Here are a couple of their experiments: The first one (on the link above) was that they tried to convince an entire 5th grade class that their teacher had ESP. They showed the class and their teacher a video where a guy on the video was thinking about a kitchen utensil. The teacher appeared to guess correctly every single time, because when the moderator clicked on the corner of the "play" button for the reveal video it corresponded to the answer the teacher gave. The ENTIRE class was convinced she had ESP!
Another experiment consisted of a room full of people, only one of whom didn't know what was going on, filling out an application. Smoke began to fill a room from under a door and the people who were in on the experiment remained totally calm and didn't do anything but continue to fill out their forms. Although most of the subjects, victims, whatever you want to call them, became visibly disturbed by the room filling with smoke, they didn't do anything because everyone else appeared unconcerned.
Yet another one, and a little more disturbing, was one where a guy was hooked up to an electric probe in another room and he had to answer questions. When he got the answers wrong, the "unknowing subject" had to flip a switch to administer electric shocks, each one getting a little stronger for each wrong answer. There was a moderator in the room with the subject who continued to encourage the "shocker" to keep going, despite increasingly agonizing screams from the other room. (The guy in the room was never being shocked, just acting like it.) At some point as the subject increased the voltage up to 200, then 300, then 350 then 450 volts (regular house current is 120 volts), the guy being shocked quit responding to questions and the shocks, making the subject think that he or she was really hurting the guy in the other room; yet they continued. Only one person stopped the shock treatment saying that they refused to hurt someone any more than they already had.

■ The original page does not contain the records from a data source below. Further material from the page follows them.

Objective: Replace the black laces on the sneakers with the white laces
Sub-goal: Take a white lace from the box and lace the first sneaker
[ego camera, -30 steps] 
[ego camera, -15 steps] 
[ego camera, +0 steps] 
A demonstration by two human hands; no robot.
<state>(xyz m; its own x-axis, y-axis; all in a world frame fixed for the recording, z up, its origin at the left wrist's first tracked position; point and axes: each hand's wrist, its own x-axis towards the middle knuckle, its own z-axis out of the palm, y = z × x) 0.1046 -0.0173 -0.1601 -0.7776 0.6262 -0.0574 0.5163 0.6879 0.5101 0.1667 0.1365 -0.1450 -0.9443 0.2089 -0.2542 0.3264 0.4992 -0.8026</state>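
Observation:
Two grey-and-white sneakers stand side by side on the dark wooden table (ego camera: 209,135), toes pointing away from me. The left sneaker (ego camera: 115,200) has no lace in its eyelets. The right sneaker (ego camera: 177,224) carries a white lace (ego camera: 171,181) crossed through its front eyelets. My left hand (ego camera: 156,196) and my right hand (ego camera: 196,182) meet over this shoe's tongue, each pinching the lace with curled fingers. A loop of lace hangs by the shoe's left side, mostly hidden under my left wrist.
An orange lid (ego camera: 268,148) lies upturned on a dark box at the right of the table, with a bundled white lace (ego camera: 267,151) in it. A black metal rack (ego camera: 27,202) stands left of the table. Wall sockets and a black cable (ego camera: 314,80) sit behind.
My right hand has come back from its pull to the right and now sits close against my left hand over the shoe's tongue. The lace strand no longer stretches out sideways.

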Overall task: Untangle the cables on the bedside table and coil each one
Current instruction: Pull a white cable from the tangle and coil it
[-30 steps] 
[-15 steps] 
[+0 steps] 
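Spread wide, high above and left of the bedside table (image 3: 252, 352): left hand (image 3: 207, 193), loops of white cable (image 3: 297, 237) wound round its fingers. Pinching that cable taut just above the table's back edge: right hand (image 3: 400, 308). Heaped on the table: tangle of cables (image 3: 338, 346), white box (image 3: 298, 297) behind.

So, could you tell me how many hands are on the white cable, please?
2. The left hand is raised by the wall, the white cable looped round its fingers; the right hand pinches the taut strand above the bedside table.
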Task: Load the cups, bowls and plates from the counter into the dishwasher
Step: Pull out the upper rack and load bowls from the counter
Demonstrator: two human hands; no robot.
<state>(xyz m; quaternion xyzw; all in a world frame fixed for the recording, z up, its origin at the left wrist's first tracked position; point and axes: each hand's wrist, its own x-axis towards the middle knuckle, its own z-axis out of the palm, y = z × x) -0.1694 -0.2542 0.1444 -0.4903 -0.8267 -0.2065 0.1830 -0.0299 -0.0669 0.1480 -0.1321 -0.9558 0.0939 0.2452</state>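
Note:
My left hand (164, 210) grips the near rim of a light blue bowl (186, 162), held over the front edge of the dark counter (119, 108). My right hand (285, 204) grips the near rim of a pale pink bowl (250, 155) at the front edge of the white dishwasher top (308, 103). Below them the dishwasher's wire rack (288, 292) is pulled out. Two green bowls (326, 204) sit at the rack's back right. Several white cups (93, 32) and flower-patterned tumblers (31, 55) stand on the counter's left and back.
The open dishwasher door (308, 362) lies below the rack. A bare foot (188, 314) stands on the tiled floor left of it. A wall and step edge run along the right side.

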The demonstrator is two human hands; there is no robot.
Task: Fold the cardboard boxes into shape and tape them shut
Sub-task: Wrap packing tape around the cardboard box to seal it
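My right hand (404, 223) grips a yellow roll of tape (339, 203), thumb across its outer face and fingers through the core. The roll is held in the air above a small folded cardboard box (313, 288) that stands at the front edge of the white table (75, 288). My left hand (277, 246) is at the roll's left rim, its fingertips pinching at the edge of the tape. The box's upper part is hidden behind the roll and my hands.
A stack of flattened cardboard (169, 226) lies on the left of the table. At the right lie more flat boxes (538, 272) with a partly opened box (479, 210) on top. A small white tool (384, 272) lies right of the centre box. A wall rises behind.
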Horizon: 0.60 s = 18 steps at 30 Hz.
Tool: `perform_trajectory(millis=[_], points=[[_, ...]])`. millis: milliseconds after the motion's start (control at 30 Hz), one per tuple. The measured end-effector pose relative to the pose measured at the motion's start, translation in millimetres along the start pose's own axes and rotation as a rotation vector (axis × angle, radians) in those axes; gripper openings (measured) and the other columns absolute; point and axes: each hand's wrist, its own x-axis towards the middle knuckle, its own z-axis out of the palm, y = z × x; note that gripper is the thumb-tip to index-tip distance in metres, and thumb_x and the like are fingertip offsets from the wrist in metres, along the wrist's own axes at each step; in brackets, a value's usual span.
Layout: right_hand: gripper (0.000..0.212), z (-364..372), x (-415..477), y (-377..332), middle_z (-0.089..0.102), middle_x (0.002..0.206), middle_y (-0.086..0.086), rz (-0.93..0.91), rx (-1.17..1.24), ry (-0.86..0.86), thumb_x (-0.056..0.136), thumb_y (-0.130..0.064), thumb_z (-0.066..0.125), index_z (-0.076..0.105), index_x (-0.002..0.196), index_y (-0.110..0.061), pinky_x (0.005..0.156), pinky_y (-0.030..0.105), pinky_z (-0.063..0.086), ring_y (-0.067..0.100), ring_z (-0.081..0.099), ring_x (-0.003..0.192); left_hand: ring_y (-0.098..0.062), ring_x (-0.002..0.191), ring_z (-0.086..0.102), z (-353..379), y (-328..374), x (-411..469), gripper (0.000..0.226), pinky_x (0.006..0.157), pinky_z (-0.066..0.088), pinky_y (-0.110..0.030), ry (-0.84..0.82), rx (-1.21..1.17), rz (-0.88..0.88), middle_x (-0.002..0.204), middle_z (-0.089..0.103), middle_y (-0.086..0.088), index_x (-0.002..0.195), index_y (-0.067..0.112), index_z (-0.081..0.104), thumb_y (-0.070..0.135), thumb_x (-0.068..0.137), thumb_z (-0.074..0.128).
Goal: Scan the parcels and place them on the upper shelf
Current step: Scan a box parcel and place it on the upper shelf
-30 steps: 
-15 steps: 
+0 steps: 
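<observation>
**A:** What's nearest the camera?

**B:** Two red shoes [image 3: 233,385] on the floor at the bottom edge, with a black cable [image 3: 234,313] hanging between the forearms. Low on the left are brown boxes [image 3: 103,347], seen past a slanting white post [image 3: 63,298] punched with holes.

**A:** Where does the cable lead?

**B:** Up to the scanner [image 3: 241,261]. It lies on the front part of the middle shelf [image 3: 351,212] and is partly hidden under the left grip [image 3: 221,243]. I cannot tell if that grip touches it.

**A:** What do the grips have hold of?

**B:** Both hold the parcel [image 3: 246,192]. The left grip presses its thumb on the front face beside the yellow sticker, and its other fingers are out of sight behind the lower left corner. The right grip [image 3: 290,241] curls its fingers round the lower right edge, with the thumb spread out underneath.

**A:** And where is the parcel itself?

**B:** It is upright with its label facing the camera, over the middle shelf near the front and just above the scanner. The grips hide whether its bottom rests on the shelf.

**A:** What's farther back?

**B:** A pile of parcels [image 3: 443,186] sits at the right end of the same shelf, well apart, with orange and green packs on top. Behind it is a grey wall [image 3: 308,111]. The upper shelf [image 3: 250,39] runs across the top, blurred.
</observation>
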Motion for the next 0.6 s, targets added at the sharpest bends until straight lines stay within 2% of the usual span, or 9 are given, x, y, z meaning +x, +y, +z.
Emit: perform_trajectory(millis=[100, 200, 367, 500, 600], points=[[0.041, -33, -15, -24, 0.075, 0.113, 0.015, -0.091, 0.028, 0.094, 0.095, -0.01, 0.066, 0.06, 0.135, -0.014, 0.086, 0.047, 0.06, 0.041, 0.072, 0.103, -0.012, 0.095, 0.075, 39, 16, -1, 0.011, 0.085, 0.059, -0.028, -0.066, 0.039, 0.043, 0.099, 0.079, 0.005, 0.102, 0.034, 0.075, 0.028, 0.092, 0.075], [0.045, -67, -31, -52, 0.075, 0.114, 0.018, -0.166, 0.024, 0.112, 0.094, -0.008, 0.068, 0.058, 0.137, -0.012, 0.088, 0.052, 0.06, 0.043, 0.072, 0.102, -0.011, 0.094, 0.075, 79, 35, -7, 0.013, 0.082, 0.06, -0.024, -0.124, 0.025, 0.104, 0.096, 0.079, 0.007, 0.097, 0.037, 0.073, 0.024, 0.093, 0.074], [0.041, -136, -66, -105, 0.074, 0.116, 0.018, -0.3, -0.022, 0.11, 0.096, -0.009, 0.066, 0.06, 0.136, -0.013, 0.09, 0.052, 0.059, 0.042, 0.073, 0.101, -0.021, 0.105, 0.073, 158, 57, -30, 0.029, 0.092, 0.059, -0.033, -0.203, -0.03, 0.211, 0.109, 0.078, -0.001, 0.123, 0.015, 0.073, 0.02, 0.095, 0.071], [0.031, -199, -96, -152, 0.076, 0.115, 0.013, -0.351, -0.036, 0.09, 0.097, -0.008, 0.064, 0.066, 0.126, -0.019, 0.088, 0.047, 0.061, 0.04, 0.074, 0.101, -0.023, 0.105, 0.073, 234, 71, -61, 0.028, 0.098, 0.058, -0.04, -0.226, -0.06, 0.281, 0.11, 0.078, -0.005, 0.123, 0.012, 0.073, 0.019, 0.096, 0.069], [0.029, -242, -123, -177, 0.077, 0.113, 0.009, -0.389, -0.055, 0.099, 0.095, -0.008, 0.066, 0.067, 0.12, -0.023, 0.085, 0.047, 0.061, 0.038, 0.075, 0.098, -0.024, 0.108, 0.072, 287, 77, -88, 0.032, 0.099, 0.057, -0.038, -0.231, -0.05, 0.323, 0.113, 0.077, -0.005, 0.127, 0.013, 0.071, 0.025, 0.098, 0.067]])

Studies show that we are incredibly social beings and will go along with a crowd, despite our best defense that we make decisions individually. Sigmund Freud first theorized about it and called it "Crowd Psychology". Carl Jung called it "Collective Unconscious". A laymen's term that I've heard is "Mob Mentality" and although this collective thinking can bring about big social change, it also is very dangerous because individuals become unaware of the true nature of his or her actions. When you look at what is actually happening, it is not the crowd that is making a decision, it's really a few like-minded individuals or one person who is the leader who ultimately convinces others that his idea is worth supporting.
Standing out from a crowd is difficult when everyone else seems to be doing something different from you. It takes courage and strength to stand on your own against the majority. Most people want to fit in and follow the crowd; after all there is power in numbers.
However, here's some advice: I ask you that every decision you make be made with some thought, despite what others may do, or think. Don't just go along with the crowd. Stand on your own. If your decision is consistent with the crowd, then you can always say that you made the best decision for yourself, not what everyone else wanted you to do. If your decision doesn't go with the crowd, so be it. That doesn't mean you can skip Changing of the Chairs this week! Some of the best decision-makers in our history have stuck to their beliefs despite overwhelming opinions to the contrary. Isaac Newton and Galileo Galilei come to mind.
For this blog week, I would like you to describe two things: a moment in school (or in video production) where you went along with the crowd or with someone else even though you knew it wasn't the best thing to do.
Then, describe a moment in school or in video production where you stood up to the common opinion and expressed yourself even though it may not have been the popular decision. When you went against the grain, so to speak.
And, still.....NO you can't skip Changing of the Chairs!